The dollar held losses versus most major peers on Thursday as optimism that a massive U.S. stimulus package under the new Joe Biden administration will bolster growth sapped demand for safe-haven currencies.
Riskier commodity currencies remained higher after U.S. stocks rose to new records overnight as Biden, who has laid out plans for a $1.9 trillion pandemic relief package, was sworn in as President.
The dollar tumbled to a three-year low against its Canadian counterpart on Wednesday after the Bank of Canada opted not to cut interest rates.
“Risk sentiment is quite positive right now and we expect it to remain so this year, with growth expected to rebound quite strongly,” said Shinichiro Kadota, senior currency strategist at Barclays Capital in Tokyo.
The Canadian dollar and Norwegian crown are likely to outperform, while European currencies lag, he said.
The greenback should also strengthen this year as the United States recovers faster than most other countries, he added.
The U.S. currency slipped 0.1% to C$1.2623 in early Asian trading, declining for a third day and touching a three-year low at C$1.2607 overnight.
The dollar slid 0.2% to 8.48 Norwegian crowns, also a third day of declines.
The Aussie dollar rose 0.1% to 77.505 U.S. cents, adding to a 0.7% rally in the previous session.
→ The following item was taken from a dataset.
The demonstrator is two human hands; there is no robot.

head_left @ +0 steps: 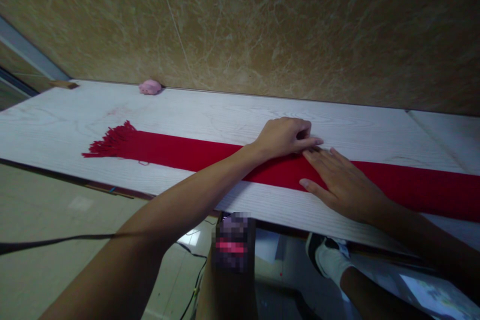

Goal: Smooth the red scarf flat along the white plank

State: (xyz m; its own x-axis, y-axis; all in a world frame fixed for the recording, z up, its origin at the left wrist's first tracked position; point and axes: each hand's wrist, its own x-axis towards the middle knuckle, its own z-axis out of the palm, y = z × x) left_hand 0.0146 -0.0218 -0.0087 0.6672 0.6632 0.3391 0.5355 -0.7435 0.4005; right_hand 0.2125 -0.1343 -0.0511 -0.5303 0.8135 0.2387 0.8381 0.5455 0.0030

Australia boasted another solid rise in employment in December, data released Thursday showed.
Biden was sworn in as the 46th president of the United States on Wednesday, vowing to end the “uncivil war” in a deeply divided country reeling from a battered economy and a raging coronavirus pandemic that has killed more than 400,000 Americans.
North of the border, the Bank of Canada said Wednesday that the arrival of a COVID-19 vaccine and stronger foreign demand is brightening the economic outlook in the medium term, opting to hold its key overnight interest rate at 0.25%. Money markets had been watching the prospect of a so-called micro rate cut of less than 25 basis points.
The Japanese and European central banks decide on policy Thursday, with no change expected.
The dollar was mostly flat at 103.59 yen on Thursday, another safe haven currency, after sliding to a two-week low of 103.45 overnight.
The euro gained 0.2%, reversing a similar decline from the previous session, to trade at $1.21245.
European countries are struggling to contain the novel coronavirus amid worries that a new variant could lead to more stringent lockdowns and more economic pain.
The dollar index slipped 0.1% to 90.335, after closing almost unchanged on Wednesday.